Again Wyatt kept his mouth shut. This time because he couldn't argue Candace's point. What
had
he been doing? In the past twenty-­four hours, he'd spent roughly five minutes thinking about Candace's case. Maybe less. He should have been pressing Finn's manager for the list of fans, he should have already started bracing them. And before that? Wyatt had been off his game the minute his plane touched down in Oklahoma City. He'd never, he knew, really been present.

“What happened?” he said. “Why were you going to call me?”

“Mr. Eddy's brother called me this morning. He said he was going to get the court to reopen the estate.”

“He can't do that.”

“He said his lawyer can. He said I better get a lawyer, too. The best one I can afford.”

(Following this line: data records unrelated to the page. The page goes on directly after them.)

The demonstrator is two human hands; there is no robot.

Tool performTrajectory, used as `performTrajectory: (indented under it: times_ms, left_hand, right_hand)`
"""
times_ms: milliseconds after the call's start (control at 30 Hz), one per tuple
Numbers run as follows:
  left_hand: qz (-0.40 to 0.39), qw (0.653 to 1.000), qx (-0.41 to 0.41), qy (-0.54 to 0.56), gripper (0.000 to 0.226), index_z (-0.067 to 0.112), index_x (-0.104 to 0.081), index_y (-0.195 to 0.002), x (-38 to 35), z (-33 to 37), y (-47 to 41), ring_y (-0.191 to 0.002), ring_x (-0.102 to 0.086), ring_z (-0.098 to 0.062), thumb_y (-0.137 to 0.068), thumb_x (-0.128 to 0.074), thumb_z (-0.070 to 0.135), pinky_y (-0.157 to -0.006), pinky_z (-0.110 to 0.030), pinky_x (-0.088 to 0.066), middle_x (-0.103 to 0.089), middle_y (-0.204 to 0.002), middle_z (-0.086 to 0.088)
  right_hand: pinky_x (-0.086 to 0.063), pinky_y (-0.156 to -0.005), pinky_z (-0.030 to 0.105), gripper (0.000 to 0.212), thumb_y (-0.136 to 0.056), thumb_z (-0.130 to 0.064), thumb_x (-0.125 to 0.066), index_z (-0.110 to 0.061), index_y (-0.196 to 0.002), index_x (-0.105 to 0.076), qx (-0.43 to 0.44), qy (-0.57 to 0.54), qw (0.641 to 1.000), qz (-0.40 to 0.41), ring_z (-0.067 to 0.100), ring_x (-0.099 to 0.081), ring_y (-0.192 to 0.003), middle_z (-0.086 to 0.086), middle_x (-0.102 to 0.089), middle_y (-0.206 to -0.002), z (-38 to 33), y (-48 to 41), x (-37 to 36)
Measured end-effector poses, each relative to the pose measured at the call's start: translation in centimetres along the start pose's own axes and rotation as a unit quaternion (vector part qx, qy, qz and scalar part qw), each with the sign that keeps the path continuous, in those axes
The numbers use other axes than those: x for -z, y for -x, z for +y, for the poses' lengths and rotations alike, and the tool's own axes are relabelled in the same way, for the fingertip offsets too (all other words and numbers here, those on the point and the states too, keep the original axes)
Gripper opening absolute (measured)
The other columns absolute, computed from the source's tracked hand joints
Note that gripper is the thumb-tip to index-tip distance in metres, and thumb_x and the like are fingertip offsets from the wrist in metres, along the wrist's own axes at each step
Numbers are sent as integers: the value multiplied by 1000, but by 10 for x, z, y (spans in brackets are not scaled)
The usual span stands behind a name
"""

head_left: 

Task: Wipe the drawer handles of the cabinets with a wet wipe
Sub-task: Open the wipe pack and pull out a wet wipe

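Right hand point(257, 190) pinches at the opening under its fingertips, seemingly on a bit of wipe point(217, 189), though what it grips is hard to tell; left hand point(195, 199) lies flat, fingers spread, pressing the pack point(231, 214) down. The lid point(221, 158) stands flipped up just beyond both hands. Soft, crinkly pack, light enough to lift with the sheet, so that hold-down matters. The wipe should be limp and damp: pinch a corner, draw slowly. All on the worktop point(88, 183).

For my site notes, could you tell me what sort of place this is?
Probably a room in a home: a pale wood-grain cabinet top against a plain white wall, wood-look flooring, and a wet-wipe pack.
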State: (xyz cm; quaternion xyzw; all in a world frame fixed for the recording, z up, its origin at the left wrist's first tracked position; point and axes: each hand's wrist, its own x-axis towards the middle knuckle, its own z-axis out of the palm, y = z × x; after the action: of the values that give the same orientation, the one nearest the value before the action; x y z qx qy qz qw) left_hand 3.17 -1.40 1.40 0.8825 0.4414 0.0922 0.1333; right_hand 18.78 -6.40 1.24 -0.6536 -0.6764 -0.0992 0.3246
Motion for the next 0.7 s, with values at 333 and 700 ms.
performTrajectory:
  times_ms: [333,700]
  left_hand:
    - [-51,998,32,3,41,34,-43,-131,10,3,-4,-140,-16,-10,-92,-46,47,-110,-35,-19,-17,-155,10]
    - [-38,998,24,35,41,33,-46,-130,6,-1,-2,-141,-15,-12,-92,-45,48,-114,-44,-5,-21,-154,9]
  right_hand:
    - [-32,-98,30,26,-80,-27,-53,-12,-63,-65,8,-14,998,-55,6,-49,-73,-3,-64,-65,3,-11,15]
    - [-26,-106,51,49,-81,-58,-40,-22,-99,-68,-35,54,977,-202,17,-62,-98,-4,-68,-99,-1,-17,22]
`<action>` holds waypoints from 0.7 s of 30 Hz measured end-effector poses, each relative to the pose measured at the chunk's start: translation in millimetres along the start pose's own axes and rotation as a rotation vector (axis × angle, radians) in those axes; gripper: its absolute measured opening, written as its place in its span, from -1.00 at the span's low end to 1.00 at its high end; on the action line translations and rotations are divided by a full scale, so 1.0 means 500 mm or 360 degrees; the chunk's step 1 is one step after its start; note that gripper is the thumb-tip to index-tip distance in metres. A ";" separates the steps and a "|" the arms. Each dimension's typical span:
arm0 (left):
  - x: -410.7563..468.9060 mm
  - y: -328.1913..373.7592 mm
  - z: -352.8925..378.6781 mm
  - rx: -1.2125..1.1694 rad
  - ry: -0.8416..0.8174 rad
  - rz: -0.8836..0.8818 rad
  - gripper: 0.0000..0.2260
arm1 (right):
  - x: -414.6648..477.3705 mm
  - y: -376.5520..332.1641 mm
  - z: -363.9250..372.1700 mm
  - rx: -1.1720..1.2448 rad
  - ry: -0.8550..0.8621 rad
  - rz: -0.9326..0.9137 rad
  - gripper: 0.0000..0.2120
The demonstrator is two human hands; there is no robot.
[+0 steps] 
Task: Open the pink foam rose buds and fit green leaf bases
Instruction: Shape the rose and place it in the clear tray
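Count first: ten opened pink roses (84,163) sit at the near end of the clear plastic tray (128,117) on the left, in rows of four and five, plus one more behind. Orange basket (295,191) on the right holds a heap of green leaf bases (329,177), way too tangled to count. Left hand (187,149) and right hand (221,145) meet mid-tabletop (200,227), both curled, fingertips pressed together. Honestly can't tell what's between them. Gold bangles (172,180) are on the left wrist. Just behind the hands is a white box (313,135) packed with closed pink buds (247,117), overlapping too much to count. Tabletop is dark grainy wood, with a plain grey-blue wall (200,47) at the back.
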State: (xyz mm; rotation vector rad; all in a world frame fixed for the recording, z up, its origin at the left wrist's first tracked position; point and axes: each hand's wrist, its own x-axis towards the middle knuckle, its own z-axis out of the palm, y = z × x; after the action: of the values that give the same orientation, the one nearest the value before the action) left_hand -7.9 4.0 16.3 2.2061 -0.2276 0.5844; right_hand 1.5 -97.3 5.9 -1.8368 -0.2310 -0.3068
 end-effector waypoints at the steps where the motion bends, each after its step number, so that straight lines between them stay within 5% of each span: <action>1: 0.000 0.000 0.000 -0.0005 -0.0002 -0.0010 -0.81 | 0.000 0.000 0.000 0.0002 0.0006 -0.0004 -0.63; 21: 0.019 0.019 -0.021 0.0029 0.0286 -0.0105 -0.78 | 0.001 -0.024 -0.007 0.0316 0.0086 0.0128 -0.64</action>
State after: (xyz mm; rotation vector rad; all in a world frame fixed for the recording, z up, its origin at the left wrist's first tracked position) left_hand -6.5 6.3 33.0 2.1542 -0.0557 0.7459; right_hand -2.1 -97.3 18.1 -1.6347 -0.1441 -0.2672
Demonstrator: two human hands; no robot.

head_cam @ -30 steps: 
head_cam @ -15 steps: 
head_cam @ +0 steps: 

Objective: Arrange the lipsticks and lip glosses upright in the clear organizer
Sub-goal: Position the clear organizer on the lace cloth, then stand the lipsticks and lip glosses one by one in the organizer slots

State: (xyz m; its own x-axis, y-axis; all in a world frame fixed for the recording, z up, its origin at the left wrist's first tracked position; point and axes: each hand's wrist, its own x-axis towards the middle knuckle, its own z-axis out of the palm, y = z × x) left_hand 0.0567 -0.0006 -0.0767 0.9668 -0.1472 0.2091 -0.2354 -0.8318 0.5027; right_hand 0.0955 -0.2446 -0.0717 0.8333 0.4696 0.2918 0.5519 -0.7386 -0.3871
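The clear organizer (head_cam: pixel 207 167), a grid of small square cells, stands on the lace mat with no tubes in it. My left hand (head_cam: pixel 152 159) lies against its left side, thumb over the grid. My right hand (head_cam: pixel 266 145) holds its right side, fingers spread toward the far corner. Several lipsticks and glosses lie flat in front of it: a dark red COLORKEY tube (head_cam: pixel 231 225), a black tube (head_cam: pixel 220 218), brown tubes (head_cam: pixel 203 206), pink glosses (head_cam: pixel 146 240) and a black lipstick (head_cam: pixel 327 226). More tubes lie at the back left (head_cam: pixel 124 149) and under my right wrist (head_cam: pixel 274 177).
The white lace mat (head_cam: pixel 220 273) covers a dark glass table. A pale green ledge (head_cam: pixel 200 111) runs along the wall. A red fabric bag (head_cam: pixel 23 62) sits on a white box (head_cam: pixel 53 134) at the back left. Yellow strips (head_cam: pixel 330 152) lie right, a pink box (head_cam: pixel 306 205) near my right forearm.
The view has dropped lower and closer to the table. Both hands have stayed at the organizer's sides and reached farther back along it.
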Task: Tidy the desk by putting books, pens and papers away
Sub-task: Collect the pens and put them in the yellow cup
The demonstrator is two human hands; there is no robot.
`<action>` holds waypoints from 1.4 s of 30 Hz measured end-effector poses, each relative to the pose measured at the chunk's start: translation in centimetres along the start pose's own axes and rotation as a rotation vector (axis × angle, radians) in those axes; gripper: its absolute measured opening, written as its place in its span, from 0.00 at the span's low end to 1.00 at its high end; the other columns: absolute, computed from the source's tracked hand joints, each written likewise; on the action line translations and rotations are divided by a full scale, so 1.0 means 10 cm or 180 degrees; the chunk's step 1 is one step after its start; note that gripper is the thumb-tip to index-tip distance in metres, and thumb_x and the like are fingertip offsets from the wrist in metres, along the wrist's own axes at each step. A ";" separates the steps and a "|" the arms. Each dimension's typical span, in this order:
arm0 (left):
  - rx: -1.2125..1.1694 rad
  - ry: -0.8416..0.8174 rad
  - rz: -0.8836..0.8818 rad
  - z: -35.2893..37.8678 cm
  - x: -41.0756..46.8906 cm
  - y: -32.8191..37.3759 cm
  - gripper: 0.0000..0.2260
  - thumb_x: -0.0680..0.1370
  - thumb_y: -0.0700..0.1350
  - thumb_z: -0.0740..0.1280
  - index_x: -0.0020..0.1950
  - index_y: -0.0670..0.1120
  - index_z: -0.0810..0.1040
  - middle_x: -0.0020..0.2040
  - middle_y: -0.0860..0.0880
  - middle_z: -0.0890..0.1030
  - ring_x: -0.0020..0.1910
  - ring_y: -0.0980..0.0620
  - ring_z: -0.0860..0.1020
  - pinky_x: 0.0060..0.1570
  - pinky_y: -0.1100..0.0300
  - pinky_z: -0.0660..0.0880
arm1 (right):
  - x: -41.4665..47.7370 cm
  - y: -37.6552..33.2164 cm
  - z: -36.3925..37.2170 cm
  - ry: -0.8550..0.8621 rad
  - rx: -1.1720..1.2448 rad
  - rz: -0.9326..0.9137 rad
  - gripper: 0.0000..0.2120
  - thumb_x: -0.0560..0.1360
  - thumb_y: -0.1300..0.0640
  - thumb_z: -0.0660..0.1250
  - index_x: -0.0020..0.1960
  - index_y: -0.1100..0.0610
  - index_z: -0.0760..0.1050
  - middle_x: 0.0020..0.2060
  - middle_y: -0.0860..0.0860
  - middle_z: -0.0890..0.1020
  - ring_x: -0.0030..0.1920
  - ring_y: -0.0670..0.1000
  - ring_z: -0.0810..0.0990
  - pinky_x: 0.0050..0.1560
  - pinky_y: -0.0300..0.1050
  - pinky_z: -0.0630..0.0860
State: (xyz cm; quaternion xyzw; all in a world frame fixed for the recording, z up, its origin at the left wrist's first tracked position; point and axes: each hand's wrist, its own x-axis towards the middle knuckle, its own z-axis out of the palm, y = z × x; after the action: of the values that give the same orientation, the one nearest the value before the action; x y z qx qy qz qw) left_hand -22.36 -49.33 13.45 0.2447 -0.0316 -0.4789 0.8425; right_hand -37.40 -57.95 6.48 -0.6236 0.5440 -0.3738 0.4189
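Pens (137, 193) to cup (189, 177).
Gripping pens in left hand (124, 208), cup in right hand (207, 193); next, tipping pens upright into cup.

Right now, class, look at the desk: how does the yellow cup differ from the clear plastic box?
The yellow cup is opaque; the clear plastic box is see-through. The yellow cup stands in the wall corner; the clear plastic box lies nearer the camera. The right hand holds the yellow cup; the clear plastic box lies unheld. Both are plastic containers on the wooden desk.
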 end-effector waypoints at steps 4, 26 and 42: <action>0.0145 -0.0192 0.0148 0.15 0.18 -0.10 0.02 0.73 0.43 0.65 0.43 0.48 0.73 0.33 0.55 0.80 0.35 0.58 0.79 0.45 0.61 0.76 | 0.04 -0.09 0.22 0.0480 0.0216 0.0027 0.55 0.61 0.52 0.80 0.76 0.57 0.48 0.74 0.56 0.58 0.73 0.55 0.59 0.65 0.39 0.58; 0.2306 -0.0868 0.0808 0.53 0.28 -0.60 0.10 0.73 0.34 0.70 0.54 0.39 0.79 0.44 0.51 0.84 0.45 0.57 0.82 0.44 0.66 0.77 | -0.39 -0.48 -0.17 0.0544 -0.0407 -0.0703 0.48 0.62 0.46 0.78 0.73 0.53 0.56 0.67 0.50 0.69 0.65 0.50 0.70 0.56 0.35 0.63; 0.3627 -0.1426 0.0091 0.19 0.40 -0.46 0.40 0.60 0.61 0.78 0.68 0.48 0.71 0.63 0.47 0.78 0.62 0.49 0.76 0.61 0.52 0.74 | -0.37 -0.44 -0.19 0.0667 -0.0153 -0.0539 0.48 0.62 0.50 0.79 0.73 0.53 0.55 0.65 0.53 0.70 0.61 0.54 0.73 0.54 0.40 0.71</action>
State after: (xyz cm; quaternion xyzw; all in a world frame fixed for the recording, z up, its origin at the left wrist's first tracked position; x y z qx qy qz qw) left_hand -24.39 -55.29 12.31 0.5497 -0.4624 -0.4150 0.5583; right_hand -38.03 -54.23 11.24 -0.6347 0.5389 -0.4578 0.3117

“He might be able to get probate opened again, but he won't win.”

“Does he have to?” Candace said. “I'm not stupid. He said I can sell him the Land Run now or I can sell it to him later.”

So that was Jeff Eddy's play, to make Candace spend so much money on lawyers she'd have to take a lowball offer.

Wyatt shook his head. “It's okay,” he said. “You don't have to worry about any of that.”

“Oh?” Candace said. “Really? I don't?”

“No.” He smiled. “Trust me.”

She looked like she was going for the car door again but then stopped. Lily had emerged from the house and was standing on the porch.

“Hi, baby,” Candace said. “What's wrong?”

Wyatt felt it, too. A ripple of uneasiness moved through him, almost too faint to notice—­a pebble dropped into a pond.

“Mama,” Lily said. “I don't understand.”

Another pebble dropped into the pond.

“Don't understand what, baby?” Candace said.

Without another word Lily went back inside. Candace followed her. Wyatt followed Candace. Everything in the living room looked normal, everything in the dining room. And then a gust of chilly air raised the hair on the back of Wyatt's neck, and he noticed the open window in the dining room, the splintered casement. Candace noticed it a second later. Wyatt felt her tense.

“Go outside with Lily,” he told Candace. But Lily was already halfway down the hall leading to her bedroom. Candace caught up and stopped her before she could go in. Wyatt stepped in front of them both. He looked through the doorway.